- [Problem to work on] Report each line from the listing that the string "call" appears in.

- [Dataset extract]
***
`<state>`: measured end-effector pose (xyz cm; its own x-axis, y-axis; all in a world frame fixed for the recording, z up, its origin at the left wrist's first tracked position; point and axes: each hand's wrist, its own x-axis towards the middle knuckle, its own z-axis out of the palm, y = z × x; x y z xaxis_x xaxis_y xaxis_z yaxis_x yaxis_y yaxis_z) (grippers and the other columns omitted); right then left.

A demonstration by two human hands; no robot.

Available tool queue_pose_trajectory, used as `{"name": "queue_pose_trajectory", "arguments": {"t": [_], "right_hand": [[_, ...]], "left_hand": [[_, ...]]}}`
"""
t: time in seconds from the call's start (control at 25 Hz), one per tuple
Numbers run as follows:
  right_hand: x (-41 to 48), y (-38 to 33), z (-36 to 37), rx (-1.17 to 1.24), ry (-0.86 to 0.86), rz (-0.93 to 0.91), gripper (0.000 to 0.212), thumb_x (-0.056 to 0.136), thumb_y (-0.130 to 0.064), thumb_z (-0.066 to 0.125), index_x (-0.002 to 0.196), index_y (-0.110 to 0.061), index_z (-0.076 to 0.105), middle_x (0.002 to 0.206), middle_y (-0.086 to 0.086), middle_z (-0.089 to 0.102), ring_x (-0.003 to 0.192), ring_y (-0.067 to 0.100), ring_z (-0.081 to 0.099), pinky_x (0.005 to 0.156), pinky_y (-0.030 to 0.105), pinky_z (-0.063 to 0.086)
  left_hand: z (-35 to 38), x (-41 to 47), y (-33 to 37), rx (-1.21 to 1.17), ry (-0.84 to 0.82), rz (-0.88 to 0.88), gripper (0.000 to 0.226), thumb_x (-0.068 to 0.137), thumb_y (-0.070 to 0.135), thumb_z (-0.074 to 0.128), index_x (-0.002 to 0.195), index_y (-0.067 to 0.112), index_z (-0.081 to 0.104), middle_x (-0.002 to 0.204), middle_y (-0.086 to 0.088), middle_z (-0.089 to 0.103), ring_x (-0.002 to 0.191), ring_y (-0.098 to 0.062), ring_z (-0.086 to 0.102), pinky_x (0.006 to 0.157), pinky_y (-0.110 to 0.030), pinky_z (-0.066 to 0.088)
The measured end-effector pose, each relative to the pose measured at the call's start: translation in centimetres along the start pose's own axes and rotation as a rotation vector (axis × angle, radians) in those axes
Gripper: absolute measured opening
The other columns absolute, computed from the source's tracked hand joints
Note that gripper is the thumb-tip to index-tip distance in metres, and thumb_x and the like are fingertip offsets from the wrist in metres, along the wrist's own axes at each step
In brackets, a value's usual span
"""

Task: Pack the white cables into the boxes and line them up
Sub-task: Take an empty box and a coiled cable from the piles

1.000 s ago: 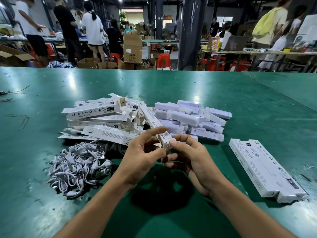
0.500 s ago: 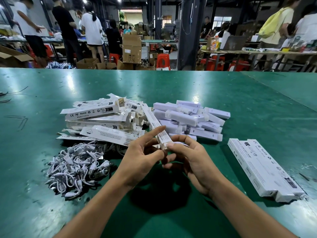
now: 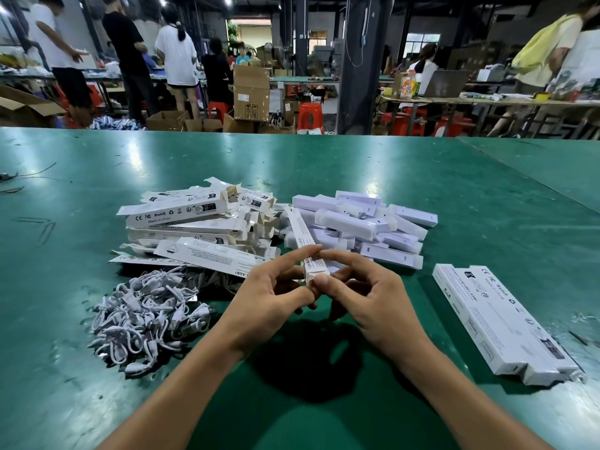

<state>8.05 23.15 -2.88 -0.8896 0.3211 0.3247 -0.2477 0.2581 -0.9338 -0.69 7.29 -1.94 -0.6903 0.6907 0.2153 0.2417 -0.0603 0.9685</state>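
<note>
Left hand (image 3: pixel 272 300) and right hand (image 3: pixel 367 297) both pinch the near end of a box (image 3: pixel 303 246), its long axis pointing away from the person. Row of packed boxes (image 3: pixel 500 319) lies on the table (image 3: pixel 324 164) rightward, nearer the right hand.

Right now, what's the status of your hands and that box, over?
Near end of one white box pinched by left hand and right hand. At left, cable pile untouched. At right, two closed boxes aligned. Nothing blocking.

I count 1 held box (image 3: pixel 304 246), perhaps 3 packed boxes (image 3: pixel 496 319), 1 cable heap (image 3: pixel 146 316).
</note>
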Motion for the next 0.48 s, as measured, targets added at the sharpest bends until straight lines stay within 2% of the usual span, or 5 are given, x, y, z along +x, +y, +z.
{"name": "queue_pose_trajectory", "arguments": {"t": [0.08, 0.16, 0.32, 0.4, 0.48], "right_hand": [[0.14, 0.07, -0.26, -0.047, 0.021, -0.044, 0.032, 0.078, -0.046, 0.078, 0.110, -0.041, 0.075, 0.077, -0.001, 0.072, 0.060, 0.015, 0.063, 0.063, 0.042, 0.060], [0.27, 0.19, -0.61, -0.130, 0.010, -0.115, 0.031, 0.080, -0.044, 0.078, 0.110, -0.038, 0.075, 0.076, -0.006, 0.070, 0.057, 0.012, 0.063, 0.058, 0.032, 0.057], [0.39, 0.66, -0.31, -0.264, 0.012, -0.255, 0.034, 0.085, -0.034, 0.078, 0.119, -0.032, 0.073, 0.081, -0.009, 0.068, 0.056, 0.014, 0.064, 0.060, 0.024, 0.052], [0.37, 0.81, -0.12, -0.293, 0.027, -0.318, 0.036, 0.086, -0.035, 0.078, 0.120, -0.025, 0.075, 0.084, -0.013, 0.069, 0.059, 0.012, 0.065, 0.063, 0.026, 0.055], [0.28, 0.91, -0.10, -0.350, -0.001, -0.382, 0.038, 0.087, -0.040, 0.075, 0.120, -0.022, 0.075, 0.087, -0.017, 0.069, 0.065, 0.008, 0.065, 0.068, 0.027, 0.057]], "left_hand": [[-0.09, 0.06, 0.07, 0.027, -0.027, -0.004, 0.062, 0.079, 0.014, 0.065, 0.135, 0.041, 0.059, 0.097, -0.008, 0.073, 0.088, -0.024, 0.071, 0.082, -0.028, 0.057], [0.03, 0.12, 0.14, 0.048, -0.042, -0.005, 0.066, 0.078, 0.012, 0.063, 0.135, 0.044, 0.058, 0.096, -0.010, 0.071, 0.089, -0.025, 0.070, 0.086, -0.032, 0.056], [0.21, 0.42, 0.12, -0.104, 0.011, -0.018, 0.075, 0.073, 0.008, 0.052, 0.136, 0.049, 0.055, 0.107, -0.013, 0.072, 0.092, -0.025, 0.067, 0.084, -0.035, 0.057], [0.41, 0.67, 0.03, -0.222, 0.099, -0.073, 0.059, 0.090, 0.018, 0.056, 0.143, 0.043, 0.049, 0.114, -0.017, 0.072, 0.097, -0.035, 0.068, 0.086, -0.045, 0.056], [0.49, 0.70, -0.08, -0.239, 0.189, -0.178, 0.040, 0.100, 0.032, 0.057, 0.139, 0.026, 0.056, 0.114, -0.021, 0.071, 0.104, -0.039, 0.068, 0.090, -0.048, 0.058]]}}
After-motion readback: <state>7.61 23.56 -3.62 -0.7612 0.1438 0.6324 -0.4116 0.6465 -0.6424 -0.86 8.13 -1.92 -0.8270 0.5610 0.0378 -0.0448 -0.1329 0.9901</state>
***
- [Response to this exercise]
t: time in seconds from the call's start (control at 25 Hz), one per tuple
The measured end-effector pose, each relative to the pose measured at the call's start: translation in centimetres along the start pose's own axes and rotation as a rotation vector (axis × angle, radians) in those axes

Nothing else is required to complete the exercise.